**How to complete this task**.
Your copy of the listing must be exact and must hold no images.
○ ○ ○ ○ ○ ○ ○
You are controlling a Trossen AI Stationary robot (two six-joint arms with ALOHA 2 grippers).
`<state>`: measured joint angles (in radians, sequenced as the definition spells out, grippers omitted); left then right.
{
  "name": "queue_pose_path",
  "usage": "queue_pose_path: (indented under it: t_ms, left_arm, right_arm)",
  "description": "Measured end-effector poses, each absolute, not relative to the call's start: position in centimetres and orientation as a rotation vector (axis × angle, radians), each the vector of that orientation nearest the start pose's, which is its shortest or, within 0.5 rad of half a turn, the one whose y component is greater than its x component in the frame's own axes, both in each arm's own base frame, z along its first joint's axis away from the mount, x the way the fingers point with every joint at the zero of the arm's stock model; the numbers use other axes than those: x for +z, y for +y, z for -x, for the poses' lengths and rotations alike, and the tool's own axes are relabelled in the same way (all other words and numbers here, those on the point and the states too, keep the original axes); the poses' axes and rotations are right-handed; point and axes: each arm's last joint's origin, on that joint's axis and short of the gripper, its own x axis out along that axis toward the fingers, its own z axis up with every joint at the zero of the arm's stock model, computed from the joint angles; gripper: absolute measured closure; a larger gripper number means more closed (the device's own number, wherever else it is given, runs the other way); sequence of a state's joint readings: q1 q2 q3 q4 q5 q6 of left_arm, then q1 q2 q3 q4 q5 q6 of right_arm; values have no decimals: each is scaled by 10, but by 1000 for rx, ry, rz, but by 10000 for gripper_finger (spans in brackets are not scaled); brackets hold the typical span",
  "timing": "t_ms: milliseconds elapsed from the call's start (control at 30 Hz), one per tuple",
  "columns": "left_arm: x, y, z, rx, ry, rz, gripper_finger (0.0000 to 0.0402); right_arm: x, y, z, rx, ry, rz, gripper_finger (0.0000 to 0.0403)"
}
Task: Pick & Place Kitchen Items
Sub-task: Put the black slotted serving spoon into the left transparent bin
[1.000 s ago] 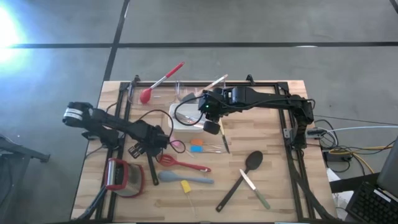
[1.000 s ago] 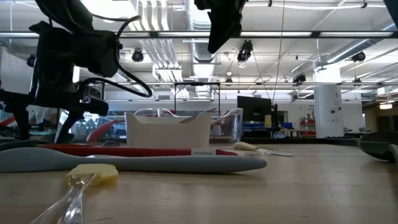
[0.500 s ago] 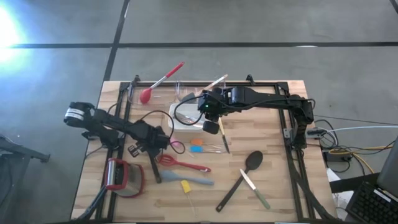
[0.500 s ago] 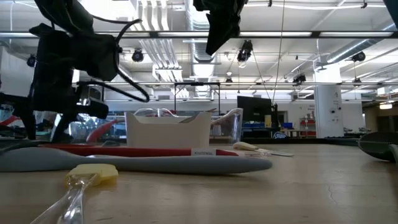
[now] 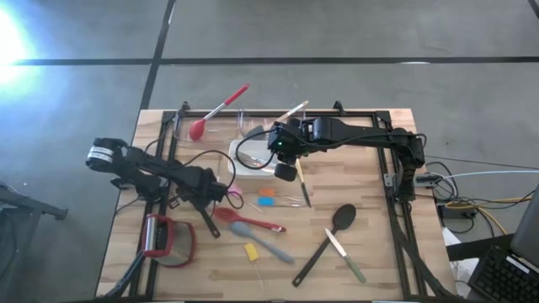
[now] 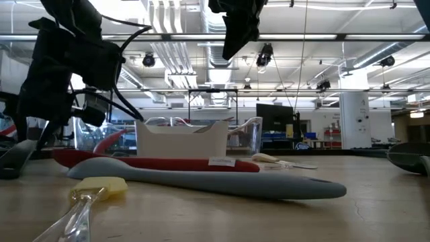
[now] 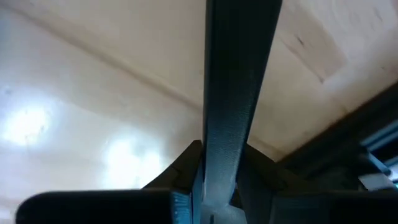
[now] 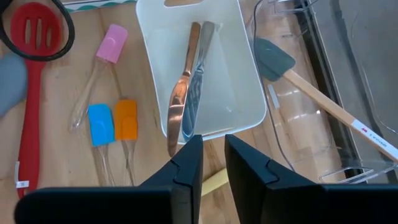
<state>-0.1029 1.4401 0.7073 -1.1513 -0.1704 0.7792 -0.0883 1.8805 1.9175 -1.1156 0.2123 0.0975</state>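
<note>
The wooden surface [image 5: 362, 194] carries everything, and the white dish [image 5: 253, 160] near its middle serves as the marker. The right arm reaches in from the far side, and its pincer [image 5: 286, 171] hangs just beside the dish's edge, fingers [image 8: 186, 180] parted with nothing between them. The left arm lies low across the surface on the other side of the dish, its pincer [image 5: 205, 204] clenched on the black handle of the turner [image 5: 208, 225], which runs away from the dish toward the near edge. A clear tub [image 5: 253, 122] stands just behind the dish. Inside the dish lie a copper knife [image 8: 180, 93] and a metal knife [image 8: 196, 81]. On the near side of the dish come the red spatula [image 5: 248, 221], then the grey-blue spatula [image 5: 263, 242] lying at a slant, with a small yellow piece [image 5: 250, 252] just beside it. A black spoon [image 5: 330, 236] lies farther out, well apart from the dish. Small pink [image 8: 111, 53], blue [image 8: 99, 123] and orange [image 8: 125, 119] pieces lie close by the dish.
</note>
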Motion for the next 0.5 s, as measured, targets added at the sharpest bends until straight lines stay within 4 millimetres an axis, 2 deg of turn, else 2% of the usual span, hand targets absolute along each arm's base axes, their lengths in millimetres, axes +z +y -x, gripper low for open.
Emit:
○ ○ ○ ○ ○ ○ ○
**Final answer**.
You are controlling a Trossen AI Stationary robot (two six-joint arms with ALOHA 2 grippers).
`<state>`: measured joint angles (in radians, sequenced as the definition spells out, grippers omitted); left then right.
{
  "name": "queue_pose_path",
  "usage": "queue_pose_path: (indented under it: t_ms, left_arm, right_arm)",
  "description": "Measured end-effector poses, each absolute, not relative to the call's start: position in centimetres and orientation as a rotation vector (axis × angle, radians), each the vector of that orientation nearest the start pose's, which is its shortest or, within 0.5 rad of half a turn, the one whose y component is greater than its x component in the frame's own axes, both in each arm's own base frame, z along its first joint's axis away from the mount, x the way the fingers point with every joint at the zero of the arm's stock model; the numbers use other axes than those: x for +z, y for +y, z for -x, for the poses' lengths and rotations alike, and the tool's own axes are relabelled in the same way (all other words and numbers here, those on the point and the states too, keep the original axes); the poses' axes and rotations are right-handed; point and axes: each arm's last joint's origin, on that joint's axis and short of the gripper, its own x axis out along that axis toward the fingers, its own z axis up with every joint at the zero of the arm's stock model, computed from the joint angles; gripper: absolute measured closure; a larger gripper number means more closed (the device's own number, wherever else it is given, runs the other way); sequence of a state's joint readings: q1 q2 q3 q4 q5 q6 of left_arm, then q1 q2 q3 q4 q5 q6 of right_arm; values have no decimals: each is scaled by 10, but by 1000 for rx, ry, rz, but by 10000 for gripper_finger (spans in brackets are not scaled); brackets hold the typical span",
  "timing": "t_ms: milliseconds elapsed from the call's start (control at 30 Hz), one per tuple",
  "columns": "left_arm: x, y, z, rx, ry, rz, gripper_finger (0.0000 to 0.0402); right_arm: x, y, z, rx, ry, rz, gripper_finger (0.0000 to 0.0403)"
}
Task: Pick & Place Kitchen Items
Sub-task: Put the black slotted serving spoon into the left transparent bin
[1.000 s ago] 
[1.000 s ago] 
[0.500 s ago] 
[0.500 s ago] 
[now] 
[now] 
[now] 
[now] 
<state>-0.1029 1.4401 0.7073 -1.1513 -0.1704 0.7792 -0.0883 1.8805 1.9175 -1.1156 0.2123 0.0975</state>
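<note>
The wooden surface [image 5: 362, 194] carries everything, and the white dish [image 5: 253, 160] near its middle serves as the marker. The right arm reaches in from the far side, and its pincer [image 5: 286, 171] hangs just beside the dish's edge, fingers [image 8: 186, 180] parted with nothing between them. The left arm lies low across the surface on the other side of the dish, its pincer [image 5: 205, 204] clenched on the black handle of the turner [image 5: 208, 225], which runs away from the dish toward the near edge. A clear tub [image 5: 253, 122] stands just behind the dish. Inside the dish lie a copper knife [image 8: 180, 93] and a metal knife [image 8: 196, 81]. On the near side of the dish come the red spatula [image 5: 248, 221], then the grey-blue spatula [image 5: 263, 242] lying at a slant, with a small yellow piece [image 5: 250, 252] just beside it. A black spoon [image 5: 330, 236] lies farther out, well apart from the dish. Small pink [image 8: 111, 53], blue [image 8: 99, 123] and orange [image 8: 125, 119] pieces lie close by the dish.
</note>
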Motion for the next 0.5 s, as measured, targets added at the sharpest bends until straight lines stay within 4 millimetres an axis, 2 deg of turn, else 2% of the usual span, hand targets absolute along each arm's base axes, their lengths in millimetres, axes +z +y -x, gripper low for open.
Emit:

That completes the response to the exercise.